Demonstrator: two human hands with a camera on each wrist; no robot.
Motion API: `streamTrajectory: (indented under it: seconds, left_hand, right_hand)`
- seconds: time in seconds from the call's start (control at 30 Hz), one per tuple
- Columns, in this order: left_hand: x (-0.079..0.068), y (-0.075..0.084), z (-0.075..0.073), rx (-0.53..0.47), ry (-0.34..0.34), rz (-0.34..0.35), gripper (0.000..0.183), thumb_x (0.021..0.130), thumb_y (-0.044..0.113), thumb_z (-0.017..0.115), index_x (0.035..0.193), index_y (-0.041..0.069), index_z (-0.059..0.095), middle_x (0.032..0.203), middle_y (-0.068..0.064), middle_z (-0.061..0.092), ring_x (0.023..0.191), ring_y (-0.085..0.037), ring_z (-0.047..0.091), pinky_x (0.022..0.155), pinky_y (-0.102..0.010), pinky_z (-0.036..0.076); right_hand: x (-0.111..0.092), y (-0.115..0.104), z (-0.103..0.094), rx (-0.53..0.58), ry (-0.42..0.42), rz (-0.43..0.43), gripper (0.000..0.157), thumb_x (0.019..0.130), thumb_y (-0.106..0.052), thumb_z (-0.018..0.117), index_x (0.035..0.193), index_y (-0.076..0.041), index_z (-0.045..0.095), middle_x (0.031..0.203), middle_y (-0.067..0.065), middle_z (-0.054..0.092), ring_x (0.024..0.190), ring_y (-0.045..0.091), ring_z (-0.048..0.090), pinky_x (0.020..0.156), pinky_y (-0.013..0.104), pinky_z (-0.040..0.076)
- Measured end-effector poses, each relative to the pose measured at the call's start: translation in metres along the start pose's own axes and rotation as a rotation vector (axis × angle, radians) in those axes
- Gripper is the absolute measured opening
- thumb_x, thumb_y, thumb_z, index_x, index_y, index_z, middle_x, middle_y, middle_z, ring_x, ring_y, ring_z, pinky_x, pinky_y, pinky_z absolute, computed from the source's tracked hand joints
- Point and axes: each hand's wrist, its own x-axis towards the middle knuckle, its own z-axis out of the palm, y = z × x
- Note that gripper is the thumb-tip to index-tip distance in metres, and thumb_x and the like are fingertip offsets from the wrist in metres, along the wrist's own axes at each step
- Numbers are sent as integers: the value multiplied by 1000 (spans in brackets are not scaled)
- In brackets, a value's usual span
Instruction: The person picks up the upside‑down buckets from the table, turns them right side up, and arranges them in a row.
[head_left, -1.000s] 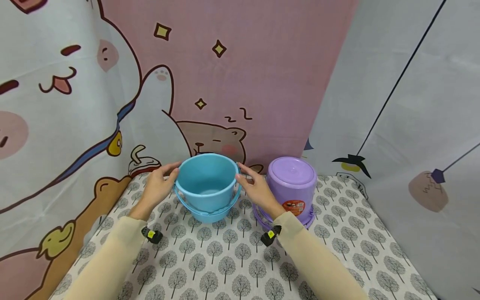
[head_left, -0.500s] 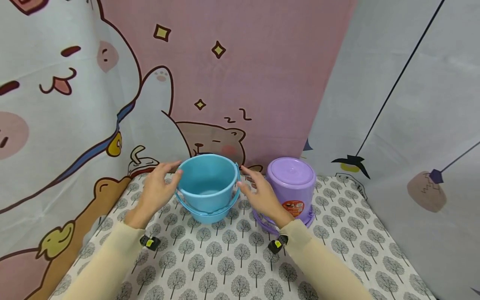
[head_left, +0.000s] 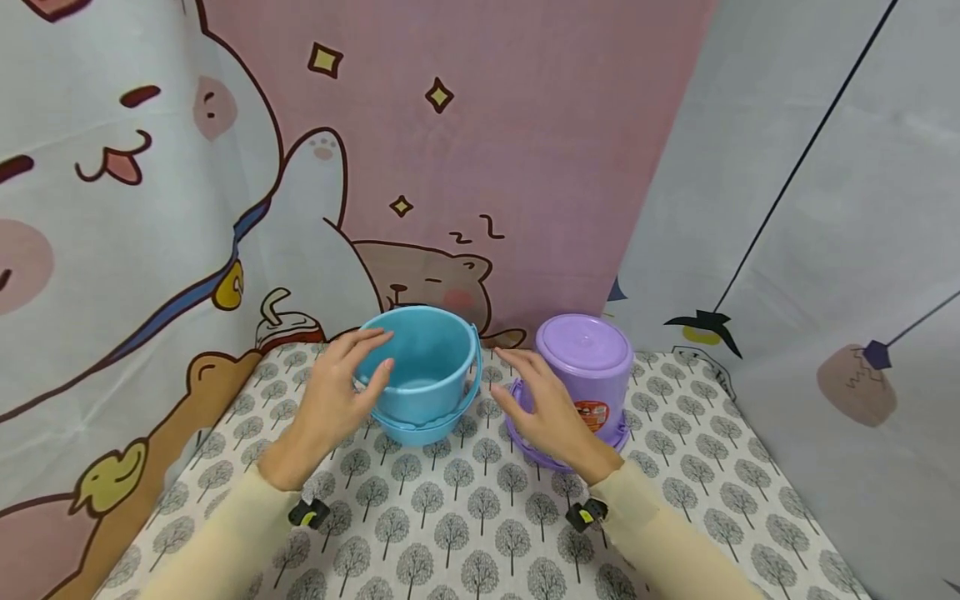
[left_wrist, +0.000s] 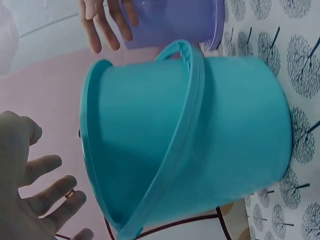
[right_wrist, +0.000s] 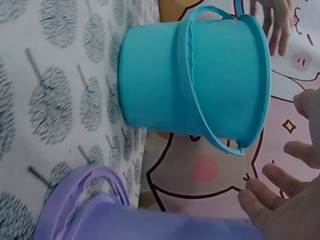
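Note:
A blue bucket [head_left: 420,367] stands upright and empty on the tree-print tablecloth [head_left: 450,517], its handle folded down; it also fills the left wrist view [left_wrist: 190,135] and shows in the right wrist view [right_wrist: 200,80]. A purple bucket [head_left: 588,367] stands upside down to its right, seen also as [right_wrist: 150,220]. My left hand [head_left: 345,392] hovers open just left of the blue bucket's rim, fingers spread, not gripping. My right hand [head_left: 543,400] is open between the two buckets, in front of the purple one, holding nothing.
Cartoon-print curtains [head_left: 225,167] close in the back and left, and a grey curtain [head_left: 810,250] the right. The table's near half in front of the buckets bears only the cloth. Small black clips sit at both sleeves.
Both hands have let go of the blue bucket's sides and drawn back toward me. The right hand shifted right, in front of the purple bucket. The buckets have not moved.

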Motion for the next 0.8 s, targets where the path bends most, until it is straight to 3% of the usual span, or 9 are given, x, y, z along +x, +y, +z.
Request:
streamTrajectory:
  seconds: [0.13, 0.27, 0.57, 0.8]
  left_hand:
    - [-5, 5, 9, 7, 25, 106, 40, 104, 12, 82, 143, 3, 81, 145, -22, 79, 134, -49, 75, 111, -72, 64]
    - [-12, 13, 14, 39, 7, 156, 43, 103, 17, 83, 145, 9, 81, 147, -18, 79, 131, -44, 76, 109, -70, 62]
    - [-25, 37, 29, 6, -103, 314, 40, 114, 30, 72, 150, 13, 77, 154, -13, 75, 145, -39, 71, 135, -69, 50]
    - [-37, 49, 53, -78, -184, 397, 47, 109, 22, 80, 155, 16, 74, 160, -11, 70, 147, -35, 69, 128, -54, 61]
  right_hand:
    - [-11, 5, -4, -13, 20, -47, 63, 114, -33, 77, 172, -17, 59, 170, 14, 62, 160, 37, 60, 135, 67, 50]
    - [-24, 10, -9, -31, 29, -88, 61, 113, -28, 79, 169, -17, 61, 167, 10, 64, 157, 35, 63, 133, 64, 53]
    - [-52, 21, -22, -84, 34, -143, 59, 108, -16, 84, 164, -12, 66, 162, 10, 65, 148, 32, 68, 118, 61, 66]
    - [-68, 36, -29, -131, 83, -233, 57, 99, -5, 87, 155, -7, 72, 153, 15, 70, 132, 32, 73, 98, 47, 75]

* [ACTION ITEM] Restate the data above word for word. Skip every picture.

* [TASK OUTPUT]
Demonstrator: two human hands with a camera on each wrist; no robot.
Motion API: `streamTrajectory: (indented under it: seconds, left_hand, right_hand)`
- seconds: time in seconds from the call's start (control at 30 Hz), one per tuple
- Columns, in this order: left_hand: x (-0.079..0.068), y (-0.075..0.084), z (-0.075..0.073), rx (-0.53..0.47), ry (-0.34..0.34), rz (-0.34..0.35), gripper (0.000..0.183), thumb_x (0.021..0.130), thumb_y (-0.044..0.113), thumb_z (-0.017..0.115), index_x (0.035..0.193), index_y (-0.041..0.069), index_z (-0.059..0.095), middle_x (0.032..0.203), middle_y (-0.068..0.064), middle_z (-0.061..0.092), ring_x (0.023..0.191), ring_y (-0.085..0.037), ring_z (-0.047..0.091), pinky_x (0.022..0.155), pinky_y (-0.102..0.010), pinky_z (-0.036..0.076); right_hand: x (-0.111..0.092), y (-0.115..0.104), z (-0.103..0.094), rx (-0.53..0.58), ry (-0.42..0.42), rz (-0.43..0.43), gripper (0.000..0.157), thumb_x (0.019..0.130), thumb_y (-0.106..0.052), thumb_z (-0.018..0.117), index_x (0.035..0.193), index_y (-0.076..0.041), index_z (-0.045..0.095), middle_x (0.031..0.203), middle_y (-0.067..0.065), middle_z (-0.054..0.092), ring_x (0.024..0.190), ring_y (-0.045..0.091), ring_z (-0.048..0.090), pinky_x (0.020..0.156), pinky_y (-0.013..0.104), pinky_z (-0.040..0.076)
- Measured end-effector poses, each relative to the pose measured at the call's start: translation in metres along the start pose's own axes and rotation as a rotation vector (axis × angle, radians) in those axes
- Gripper is the absolute measured opening
- thumb_x, thumb_y, thumb_z, index_x, index_y, index_z, middle_x, middle_y, middle_z, ring_x, ring_y, ring_z, pinky_x, pinky_y, pinky_z absolute, computed from the source's tracked hand joints
- Point and axes: each hand's wrist, its own x-axis towards the middle knuckle, its own z-axis out of the palm, y = z × x
- Note that gripper is the thumb-tip to index-tip distance in metres, and thumb_x and the like are fingertip offsets from the wrist in metres, along the wrist's own axes at each step
- Numbers are sent as integers: the value multiplied by 1000 (spans in brackets are not scaled)
- In brackets, a value's usual span
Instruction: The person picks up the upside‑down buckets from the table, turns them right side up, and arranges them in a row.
[head_left, -1.000s] 
[head_left, -0.500s] 
[head_left, +0.000s] 
[left_wrist, +0.000s] 
[right_wrist, +0.000s] 
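Note:
A blue bucket [head_left: 420,367] stands upright and empty on the tree-print tablecloth [head_left: 450,517], its handle folded down; it also fills the left wrist view [left_wrist: 190,135] and shows in the right wrist view [right_wrist: 200,80]. A purple bucket [head_left: 588,367] stands upside down to its right, seen also as [right_wrist: 150,220]. My left hand [head_left: 345,392] hovers open just left of the blue bucket's rim, fingers spread, not gripping. My right hand [head_left: 543,400] is open between the two buckets, in front of the purple one, holding nothing.
Cartoon-print curtains [head_left: 225,167] close in the back and left, and a grey curtain [head_left: 810,250] the right. The table's near half in front of the buckets bears only the cloth. Small black clips sit at both sleeves.
Both hands have let go of the blue bucket's sides and drawn back toward me. The right hand shifted right, in front of the purple bucket. The buckets have not moved.
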
Motion for the next 0.8 s, targets where the path bends most, until it is straight to 3% of the usual span, or 9 are given, x, y, z along +x, +y, +z.
Request:
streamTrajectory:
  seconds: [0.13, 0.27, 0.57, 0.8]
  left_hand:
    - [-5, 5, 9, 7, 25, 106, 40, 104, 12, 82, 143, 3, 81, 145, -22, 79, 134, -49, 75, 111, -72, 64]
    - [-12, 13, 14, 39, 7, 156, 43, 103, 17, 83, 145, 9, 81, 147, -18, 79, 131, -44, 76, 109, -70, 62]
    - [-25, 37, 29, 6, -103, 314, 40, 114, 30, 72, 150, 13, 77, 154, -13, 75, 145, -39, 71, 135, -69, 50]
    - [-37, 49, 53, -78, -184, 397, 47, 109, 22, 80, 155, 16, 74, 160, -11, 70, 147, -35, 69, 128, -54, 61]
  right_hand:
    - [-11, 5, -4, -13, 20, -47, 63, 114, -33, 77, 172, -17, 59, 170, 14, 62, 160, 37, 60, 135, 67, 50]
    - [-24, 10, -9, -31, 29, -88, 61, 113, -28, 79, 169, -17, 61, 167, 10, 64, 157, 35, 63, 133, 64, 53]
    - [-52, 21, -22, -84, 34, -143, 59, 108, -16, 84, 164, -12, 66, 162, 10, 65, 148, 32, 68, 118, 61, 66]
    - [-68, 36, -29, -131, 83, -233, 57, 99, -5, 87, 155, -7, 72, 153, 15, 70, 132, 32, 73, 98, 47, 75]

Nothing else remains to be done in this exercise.